Honda is hardly the only company to be talking up electric vertical takeoff and landing (eVTOL) vehicles, with several other companies looking to make air taxis a thing. For its part, Honda recognizes these vehicles will not have sufficient range to serve as any more than glorified urban airport shuttles, so it plans to also equip models of this yet-to-be-constructed vehicle with a gas engine, too. The press release is unclear how this aligns with the pledge for "zero environmental impact." Fortunately, the company has published this helpful graphic to clear things up:

A mobility ecosystem.

A mobility ecosystem. Screenshot: Honda

In addition to mere low altitude challenges, Honda, and this is a direct quote from the press release, including the bold emphasis, "began initiatives to strive for the expansion of human activities and development on the lunar surface." Honda wants to use the water on the moon to create a circular renewable energy system using water electrolysis technologies and fuel cell systems. While this is indeed a thing some have already proposed, I feel the need to point out that the moon, according to NASA, has water  concentrations one-hundredth that of the Sahara Desert. So imagine someone saying they want to use all the water of the Saraha to create a renewable energy ecosystem involving an incredibly water-intensive process, and then multiply the skepticism you would have of that working out by a factor of 100.
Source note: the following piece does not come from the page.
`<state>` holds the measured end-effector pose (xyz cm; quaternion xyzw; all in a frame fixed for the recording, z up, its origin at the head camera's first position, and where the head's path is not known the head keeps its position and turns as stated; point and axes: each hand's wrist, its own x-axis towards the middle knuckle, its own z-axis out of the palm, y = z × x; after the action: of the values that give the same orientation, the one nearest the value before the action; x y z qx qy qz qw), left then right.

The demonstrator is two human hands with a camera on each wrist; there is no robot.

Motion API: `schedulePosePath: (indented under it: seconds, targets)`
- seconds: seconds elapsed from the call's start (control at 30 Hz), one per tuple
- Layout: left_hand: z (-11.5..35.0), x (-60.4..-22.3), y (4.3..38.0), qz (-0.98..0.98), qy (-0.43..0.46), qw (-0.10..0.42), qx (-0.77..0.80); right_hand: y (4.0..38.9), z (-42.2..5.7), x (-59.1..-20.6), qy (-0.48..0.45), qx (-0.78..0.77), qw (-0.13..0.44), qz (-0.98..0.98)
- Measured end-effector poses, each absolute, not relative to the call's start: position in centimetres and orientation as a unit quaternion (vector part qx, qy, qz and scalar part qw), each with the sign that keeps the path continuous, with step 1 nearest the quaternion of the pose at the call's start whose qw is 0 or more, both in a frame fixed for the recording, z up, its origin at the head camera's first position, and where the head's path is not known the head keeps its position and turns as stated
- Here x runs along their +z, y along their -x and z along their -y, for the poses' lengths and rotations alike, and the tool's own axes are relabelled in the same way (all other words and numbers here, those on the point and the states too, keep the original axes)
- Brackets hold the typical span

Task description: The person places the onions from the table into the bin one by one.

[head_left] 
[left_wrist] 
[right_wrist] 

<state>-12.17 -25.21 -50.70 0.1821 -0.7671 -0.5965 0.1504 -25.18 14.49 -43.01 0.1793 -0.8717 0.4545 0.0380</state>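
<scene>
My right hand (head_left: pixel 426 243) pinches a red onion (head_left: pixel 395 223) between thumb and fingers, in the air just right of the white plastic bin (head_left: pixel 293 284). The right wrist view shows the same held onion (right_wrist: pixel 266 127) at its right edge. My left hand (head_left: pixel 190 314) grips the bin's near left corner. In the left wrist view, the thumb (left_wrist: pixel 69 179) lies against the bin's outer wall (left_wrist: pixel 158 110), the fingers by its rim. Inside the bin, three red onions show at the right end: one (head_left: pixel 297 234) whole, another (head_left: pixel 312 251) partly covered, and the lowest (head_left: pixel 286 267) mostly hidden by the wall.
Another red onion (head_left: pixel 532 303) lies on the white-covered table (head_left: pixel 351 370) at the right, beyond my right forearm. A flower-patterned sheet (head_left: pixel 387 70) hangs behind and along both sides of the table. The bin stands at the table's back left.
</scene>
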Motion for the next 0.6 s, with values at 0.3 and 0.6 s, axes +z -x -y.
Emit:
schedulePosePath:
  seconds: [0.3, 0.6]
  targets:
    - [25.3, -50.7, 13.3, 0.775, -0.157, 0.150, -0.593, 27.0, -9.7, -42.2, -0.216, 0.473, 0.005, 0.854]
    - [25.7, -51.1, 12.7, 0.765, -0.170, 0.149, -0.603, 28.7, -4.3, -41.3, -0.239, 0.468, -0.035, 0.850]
By comparison, Honda's reusable small rocket initiative is downright reasonable. They will simply build small reusable rockets to launch low-earth orbit satellites, something that SpaceX is essentially already doing, albeit not with "small" rockets. "For this challenge, Honda will strive to utilize control and guidance technologies Honda has amassed through the development of automated driving technologies," the company states. A recent review of the company's latest self-driving car project found the car worked "in most—but not yet all—conditions."

This is a big, bold vision for a company that, thus far, has released one electric car, the Honda e, which is not even available for purchase in the U.S. It doesn't have an electric car slated for release in this country until 2024, by which point it will have only six years remaining to fulfill its vision of reusable rockets filling the skies, electric vertical takeoff and landing ships traversing the globe, and ghostly robot hands massaging the scalps of prominent executives as they consider more technologies to leverage for the future of mobility. We cannot wait to see what they come up with next.